> _Directions for this task_
From the records below, please repeat exactly the line that has "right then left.", the line that has "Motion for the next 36", and every line between them, and nothing else.

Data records
<<<<
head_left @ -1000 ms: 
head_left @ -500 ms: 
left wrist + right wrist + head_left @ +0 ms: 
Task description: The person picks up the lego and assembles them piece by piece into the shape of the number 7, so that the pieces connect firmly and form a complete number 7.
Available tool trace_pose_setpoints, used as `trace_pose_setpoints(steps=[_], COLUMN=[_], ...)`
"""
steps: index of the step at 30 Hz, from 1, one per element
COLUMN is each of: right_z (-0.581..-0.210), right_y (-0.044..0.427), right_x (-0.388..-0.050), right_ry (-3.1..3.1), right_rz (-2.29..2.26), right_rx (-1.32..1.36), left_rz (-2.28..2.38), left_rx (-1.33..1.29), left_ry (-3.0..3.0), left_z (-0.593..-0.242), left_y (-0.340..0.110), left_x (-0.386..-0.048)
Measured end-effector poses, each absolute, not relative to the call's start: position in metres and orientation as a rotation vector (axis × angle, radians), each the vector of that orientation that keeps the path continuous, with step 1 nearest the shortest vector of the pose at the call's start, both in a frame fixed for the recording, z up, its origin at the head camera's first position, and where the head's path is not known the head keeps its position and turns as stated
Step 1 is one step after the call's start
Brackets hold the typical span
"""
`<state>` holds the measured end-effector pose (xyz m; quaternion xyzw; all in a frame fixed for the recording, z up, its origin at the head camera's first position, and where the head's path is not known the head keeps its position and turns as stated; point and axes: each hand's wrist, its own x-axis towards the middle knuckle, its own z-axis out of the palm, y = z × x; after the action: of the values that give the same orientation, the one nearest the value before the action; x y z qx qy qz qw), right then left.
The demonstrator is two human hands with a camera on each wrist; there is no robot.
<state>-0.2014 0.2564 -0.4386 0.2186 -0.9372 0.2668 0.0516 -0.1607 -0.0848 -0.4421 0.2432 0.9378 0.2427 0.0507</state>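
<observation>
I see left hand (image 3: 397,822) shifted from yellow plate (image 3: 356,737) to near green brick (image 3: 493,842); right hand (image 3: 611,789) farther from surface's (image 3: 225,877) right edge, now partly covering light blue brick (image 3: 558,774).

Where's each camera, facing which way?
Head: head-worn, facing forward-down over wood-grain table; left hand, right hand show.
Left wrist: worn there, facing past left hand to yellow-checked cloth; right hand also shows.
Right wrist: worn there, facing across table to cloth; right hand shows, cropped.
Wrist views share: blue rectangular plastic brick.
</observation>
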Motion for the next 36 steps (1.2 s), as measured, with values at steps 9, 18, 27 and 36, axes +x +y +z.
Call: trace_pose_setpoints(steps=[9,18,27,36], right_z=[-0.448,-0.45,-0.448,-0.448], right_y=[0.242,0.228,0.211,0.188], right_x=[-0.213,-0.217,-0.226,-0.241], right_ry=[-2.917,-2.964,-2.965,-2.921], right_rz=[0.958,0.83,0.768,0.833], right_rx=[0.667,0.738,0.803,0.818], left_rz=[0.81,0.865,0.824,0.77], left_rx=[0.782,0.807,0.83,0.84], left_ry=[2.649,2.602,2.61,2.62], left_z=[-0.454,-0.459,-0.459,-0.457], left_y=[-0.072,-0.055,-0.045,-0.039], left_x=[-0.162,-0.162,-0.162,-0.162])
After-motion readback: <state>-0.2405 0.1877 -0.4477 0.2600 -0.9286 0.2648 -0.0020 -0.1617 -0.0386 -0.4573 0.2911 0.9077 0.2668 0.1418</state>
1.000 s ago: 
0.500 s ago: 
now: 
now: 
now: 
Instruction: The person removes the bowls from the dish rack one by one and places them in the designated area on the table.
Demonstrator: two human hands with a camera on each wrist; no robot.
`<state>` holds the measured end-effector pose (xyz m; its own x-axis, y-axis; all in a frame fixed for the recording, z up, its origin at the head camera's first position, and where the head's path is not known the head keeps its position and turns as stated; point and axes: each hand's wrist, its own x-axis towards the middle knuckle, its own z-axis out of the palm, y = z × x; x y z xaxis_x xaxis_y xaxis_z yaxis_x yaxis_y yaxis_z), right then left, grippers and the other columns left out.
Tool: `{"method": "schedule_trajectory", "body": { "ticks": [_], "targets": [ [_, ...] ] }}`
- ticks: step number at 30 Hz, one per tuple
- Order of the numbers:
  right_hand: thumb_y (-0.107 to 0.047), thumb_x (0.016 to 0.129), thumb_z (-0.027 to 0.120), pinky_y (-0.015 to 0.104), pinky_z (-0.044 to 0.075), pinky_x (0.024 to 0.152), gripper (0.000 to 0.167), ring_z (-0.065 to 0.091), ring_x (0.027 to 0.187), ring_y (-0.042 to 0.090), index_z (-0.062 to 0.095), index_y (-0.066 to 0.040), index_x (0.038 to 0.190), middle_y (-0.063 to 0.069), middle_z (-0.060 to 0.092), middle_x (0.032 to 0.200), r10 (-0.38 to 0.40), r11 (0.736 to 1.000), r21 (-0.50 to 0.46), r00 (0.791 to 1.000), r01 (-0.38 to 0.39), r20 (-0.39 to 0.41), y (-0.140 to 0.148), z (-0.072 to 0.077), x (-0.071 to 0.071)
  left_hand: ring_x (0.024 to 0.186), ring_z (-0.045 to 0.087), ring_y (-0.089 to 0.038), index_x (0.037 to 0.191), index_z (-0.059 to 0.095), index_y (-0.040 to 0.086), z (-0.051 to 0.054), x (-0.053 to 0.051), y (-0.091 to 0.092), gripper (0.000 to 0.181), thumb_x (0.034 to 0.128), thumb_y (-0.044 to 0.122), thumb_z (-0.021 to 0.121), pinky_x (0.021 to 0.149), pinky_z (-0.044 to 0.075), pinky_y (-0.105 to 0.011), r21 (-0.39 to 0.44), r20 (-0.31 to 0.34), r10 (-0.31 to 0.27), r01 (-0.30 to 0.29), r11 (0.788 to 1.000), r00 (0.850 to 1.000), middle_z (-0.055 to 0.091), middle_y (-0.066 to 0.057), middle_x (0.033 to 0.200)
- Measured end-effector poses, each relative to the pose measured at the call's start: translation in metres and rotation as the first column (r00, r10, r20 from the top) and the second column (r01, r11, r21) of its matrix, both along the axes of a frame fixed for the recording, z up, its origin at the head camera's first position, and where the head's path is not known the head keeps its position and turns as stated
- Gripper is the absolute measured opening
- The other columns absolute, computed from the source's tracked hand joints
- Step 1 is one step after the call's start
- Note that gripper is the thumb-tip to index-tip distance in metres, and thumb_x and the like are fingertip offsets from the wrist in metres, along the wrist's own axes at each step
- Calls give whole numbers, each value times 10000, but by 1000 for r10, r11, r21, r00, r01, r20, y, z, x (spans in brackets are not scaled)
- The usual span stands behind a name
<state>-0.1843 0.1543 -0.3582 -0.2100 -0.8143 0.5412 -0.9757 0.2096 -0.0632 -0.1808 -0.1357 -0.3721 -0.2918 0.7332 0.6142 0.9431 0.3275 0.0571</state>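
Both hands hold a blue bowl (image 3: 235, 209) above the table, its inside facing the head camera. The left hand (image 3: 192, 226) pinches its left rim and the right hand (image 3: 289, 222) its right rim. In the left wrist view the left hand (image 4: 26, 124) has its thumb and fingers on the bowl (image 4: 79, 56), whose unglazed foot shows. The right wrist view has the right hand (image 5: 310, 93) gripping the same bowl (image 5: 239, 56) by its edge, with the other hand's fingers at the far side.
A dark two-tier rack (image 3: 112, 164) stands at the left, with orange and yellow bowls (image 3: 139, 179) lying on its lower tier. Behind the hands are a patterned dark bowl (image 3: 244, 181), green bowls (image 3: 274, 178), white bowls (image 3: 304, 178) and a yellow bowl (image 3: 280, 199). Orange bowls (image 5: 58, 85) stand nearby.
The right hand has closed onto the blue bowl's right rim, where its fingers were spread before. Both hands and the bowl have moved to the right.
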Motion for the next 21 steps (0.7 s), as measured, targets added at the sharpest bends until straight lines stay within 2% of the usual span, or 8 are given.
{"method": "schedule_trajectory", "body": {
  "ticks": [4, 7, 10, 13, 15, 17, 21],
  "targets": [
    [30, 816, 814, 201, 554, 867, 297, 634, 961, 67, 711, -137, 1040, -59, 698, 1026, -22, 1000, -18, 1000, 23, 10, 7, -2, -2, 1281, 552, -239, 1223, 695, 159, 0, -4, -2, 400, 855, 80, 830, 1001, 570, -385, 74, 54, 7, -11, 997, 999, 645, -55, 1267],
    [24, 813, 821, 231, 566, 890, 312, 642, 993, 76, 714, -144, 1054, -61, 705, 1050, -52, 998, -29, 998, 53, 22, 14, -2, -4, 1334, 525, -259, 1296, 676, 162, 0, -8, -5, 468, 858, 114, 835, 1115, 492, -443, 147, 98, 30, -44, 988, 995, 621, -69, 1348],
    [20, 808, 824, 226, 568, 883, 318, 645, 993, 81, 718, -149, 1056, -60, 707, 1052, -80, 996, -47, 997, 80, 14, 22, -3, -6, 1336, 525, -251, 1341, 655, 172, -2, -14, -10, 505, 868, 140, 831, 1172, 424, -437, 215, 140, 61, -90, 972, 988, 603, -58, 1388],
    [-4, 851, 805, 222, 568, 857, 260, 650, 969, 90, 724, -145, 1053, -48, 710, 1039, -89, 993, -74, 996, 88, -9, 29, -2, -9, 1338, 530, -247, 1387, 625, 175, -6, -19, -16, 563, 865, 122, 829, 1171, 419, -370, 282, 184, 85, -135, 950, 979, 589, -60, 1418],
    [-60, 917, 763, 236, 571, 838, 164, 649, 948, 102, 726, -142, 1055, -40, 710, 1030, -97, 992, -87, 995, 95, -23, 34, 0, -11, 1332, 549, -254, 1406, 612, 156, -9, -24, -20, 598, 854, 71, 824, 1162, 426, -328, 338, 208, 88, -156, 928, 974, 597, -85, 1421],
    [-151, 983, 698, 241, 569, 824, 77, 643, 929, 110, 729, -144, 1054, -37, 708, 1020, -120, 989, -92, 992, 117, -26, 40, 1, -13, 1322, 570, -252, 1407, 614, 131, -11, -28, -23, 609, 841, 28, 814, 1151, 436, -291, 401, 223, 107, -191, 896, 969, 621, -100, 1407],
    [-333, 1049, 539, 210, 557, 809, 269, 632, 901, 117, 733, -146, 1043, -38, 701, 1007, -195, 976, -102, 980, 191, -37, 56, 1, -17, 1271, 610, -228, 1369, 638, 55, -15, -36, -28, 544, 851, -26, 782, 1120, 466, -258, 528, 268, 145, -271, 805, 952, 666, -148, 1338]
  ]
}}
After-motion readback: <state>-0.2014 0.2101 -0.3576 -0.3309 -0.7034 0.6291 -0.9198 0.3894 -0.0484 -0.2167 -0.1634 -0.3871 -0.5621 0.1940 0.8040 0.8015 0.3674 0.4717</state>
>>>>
> _Your response_
`<state>` holds the measured end-effector pose (xyz m; quaternion xyzw; all in a frame fixed for the recording, z up, its origin at the head camera's first position, and where the head's path is not known the head keeps its position and turns as stated; point and axes: each hand's wrist, its own x-axis towards the middle knuckle, its own z-axis out of the palm, y = z × x; after the action: of the values that give the same orientation, the one nearest the value before the action; x y z qx qy qz qw), right then left.
The demonstrator is two human hands with a camera on each wrist; there is no robot.
<state>-0.2014 0.2564 -0.4386 0.2186 -0.9372 0.2668 0.0516 -0.1607 -0.0848 -0.4421 0.2432 0.9378 0.2427 0.0507</state>
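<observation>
I see left hand (image 3: 397,822) shifted from yellow plate (image 3: 356,737) to near green brick (image 3: 493,842); right hand (image 3: 611,789) farther from surface's (image 3: 225,877) right edge, now partly covering light blue brick (image 3: 558,774).

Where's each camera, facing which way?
Head: head-worn, facing forward-down over wood-grain table; left hand, right hand show.
Left wrist: worn there, facing past left hand to yellow-checked cloth; right hand also shows.
Right wrist: worn there, facing across table to cloth; right hand shows, cropped.
Wrist views share: blue rectangular plastic brick.
</observation>
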Motion for the next 36 steps (1.2 s), as measured, with values at steps 9, 18, 27 and 36, axes +x +y +z.

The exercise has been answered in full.